According to a recent survey from consulting firm TowersWatson, nearly four in 10 U.S. workers plan on working longer, an increase of nine percentage points since the company's 2009 survey. A large majority of these employees expect to delay retirement by three or more years, while 44 percent plan to delay it by five years or more.
Unfortunately, the survey also found that people who plan to delay retirement tend to be disengaged, less healthy and more stressed.
The survey findings suggest the average retirement age will increase in the future. In 2009, 31 percent of workers planned to retire before age 65, and 41 percent planned to retire later. According to the 2013 survey, only 25 percent of people now plan to retire before 65, while half expect to retire later. One in three employees either don't expect to retire until after 70 or don't plan to retire at all. In 2013, seven percent of those surveyed said they'd never retire, up from five percent in 2009.
A recent survey from Associated Press-National Opinion Research Center (AP-NORC) shows similar results. Of those surveyed who are currently working, 47 percent now plan to retire at a later age than they expected to when they were 40. Financial requirements, health and the need for benefits were cited as the most important factors for delaying retirement.
It also seems that the line between working and retirement is shifting, with 82 percent of Americans 50 and older who are currently working and not retired saying it's likely or very likely that they'll do some work for pay in retirement.
But retirement isn't a choice for everyone: Among those who are currently retired, one-third report that they didn't have an option. For retirees under 65, that percentage increases to 54 percent.
Another recent survey -- the 2014 Retirement Confidence Survey from the Employee Benefit Research Institute -- shows a long-term trend in the rise of workers' expected retirement ages. For instance, 31 percent of workers said in 1991 they expected to retire between 60 and 64. By 2014, this figure dropped to 18 percent.
In 1991, 34 percent of workers expected to retire at 65, but this figure dropped to 23 percent by 2014. The percentage of workers who expected to retire at 70 or older increased from nine percent in 1991 to 22 percent in 2014. Finally, the percentage of workers who say they'll never retire doubled, from five percent in 1991 to 10 percent in 2014.
But workers' expectations that they want to delay retirement is at odds with the experience of actual retirees. From 1991 to 2014, the median age at retirement -- age 62 -- has remained unchanged. The main reason for the gap between workers' expectations and retirees' experience is that many people retire unexpectedly.
The Retirement Confidence survey consistently reports that a large percentage of retirees leave the workforce earlier than they planned (49 percent in 2014). The reasons cited are health problems (61 percent), downsizing or plant closure (18 percent) and needing to care for a spouse or other family member (18 percent).
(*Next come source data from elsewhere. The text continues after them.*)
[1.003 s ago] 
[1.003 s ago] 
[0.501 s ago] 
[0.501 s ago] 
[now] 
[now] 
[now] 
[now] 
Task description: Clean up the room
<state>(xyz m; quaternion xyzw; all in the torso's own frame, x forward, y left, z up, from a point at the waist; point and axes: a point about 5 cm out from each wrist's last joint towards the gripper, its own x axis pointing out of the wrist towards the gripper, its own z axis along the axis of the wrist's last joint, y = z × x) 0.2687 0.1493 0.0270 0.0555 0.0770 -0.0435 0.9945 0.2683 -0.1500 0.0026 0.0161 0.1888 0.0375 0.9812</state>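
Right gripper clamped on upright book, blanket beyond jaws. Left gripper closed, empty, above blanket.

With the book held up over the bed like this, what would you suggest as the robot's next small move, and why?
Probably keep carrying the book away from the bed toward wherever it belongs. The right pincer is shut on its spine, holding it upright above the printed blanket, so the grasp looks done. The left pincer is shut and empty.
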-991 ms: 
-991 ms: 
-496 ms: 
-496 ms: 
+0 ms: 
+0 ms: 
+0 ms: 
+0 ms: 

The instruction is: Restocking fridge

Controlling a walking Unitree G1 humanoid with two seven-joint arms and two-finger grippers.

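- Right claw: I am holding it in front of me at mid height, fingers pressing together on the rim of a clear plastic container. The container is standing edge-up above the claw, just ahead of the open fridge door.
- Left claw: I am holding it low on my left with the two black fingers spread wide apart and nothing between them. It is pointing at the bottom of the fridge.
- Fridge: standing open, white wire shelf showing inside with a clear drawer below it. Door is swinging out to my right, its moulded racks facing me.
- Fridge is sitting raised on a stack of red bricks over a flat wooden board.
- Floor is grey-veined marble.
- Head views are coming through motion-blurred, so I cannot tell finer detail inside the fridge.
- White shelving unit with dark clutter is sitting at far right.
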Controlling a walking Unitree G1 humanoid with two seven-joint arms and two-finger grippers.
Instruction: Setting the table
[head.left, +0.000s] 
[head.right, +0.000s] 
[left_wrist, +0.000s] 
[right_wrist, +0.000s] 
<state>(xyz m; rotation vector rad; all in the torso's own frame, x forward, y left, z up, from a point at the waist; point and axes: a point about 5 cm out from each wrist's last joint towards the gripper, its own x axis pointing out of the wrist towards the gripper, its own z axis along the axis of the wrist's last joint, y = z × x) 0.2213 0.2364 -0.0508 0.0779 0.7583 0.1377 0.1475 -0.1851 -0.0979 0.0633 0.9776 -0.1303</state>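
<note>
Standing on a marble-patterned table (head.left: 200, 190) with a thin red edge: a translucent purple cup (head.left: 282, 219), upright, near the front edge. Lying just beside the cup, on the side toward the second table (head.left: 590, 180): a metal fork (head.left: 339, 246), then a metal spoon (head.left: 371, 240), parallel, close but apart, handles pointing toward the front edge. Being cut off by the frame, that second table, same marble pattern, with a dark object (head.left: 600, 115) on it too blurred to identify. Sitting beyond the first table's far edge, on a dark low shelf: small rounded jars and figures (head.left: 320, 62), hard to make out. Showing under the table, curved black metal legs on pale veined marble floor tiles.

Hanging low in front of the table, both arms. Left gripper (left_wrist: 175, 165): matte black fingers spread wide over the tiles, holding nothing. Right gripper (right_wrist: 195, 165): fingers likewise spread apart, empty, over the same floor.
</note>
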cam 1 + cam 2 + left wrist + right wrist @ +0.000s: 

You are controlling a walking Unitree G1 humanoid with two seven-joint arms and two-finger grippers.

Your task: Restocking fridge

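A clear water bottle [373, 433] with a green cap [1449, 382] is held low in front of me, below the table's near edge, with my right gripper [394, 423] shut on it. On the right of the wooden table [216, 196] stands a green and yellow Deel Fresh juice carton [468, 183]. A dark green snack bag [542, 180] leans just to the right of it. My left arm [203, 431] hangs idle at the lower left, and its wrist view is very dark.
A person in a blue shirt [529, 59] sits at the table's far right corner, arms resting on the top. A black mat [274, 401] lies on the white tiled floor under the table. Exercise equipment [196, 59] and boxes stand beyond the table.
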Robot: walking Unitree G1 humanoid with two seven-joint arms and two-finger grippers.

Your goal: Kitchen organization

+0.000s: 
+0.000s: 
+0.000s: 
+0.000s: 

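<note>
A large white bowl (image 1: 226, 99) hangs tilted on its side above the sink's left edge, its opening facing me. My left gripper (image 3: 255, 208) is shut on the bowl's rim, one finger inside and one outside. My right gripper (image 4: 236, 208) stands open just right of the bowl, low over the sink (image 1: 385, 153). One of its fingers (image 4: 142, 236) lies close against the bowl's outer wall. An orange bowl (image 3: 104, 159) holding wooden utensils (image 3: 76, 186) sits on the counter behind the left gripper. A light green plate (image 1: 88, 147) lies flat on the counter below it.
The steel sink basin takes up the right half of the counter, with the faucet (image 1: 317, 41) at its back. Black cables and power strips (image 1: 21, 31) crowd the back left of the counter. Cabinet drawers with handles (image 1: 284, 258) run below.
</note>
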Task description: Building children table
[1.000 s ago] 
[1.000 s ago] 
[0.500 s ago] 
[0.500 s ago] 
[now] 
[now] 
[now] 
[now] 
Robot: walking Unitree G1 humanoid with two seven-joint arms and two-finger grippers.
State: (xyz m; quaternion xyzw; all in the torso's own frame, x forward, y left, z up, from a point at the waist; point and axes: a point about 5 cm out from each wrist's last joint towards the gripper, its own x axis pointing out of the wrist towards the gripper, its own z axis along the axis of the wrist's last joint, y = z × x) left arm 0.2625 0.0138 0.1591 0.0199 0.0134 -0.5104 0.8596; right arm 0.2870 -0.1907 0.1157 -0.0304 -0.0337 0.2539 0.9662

But delaying retirement isn't necessarily a bad thing. I've previously written many times about the advantages of delaying Social Security and working longer in retirement. That's particularly important when many older workers report modest amounts of retirement savings, which means they'll need to continue working just to make ends meet.
However, planning to work in retirement isn't a plan you can count on, as shown by the reports mentioned above. Often it's just wishful thinking and perhaps a reason to feel better about not saving or planning for retirement.
Those who say they'll never retire should think again. Take a look at your oldest relatives in their 80s and 90s -- do you really think they could still work?
Your best bet is to spend some time planning for your retirement years, including investigating how you might find work in your later years, improving your health so that you're able to work, assessing how long it's realistic that you could work and developing a realistic savings plan to support yourself when you eventually retire.
Planning is the best way to increase the chances you'll be happy in your retirement years.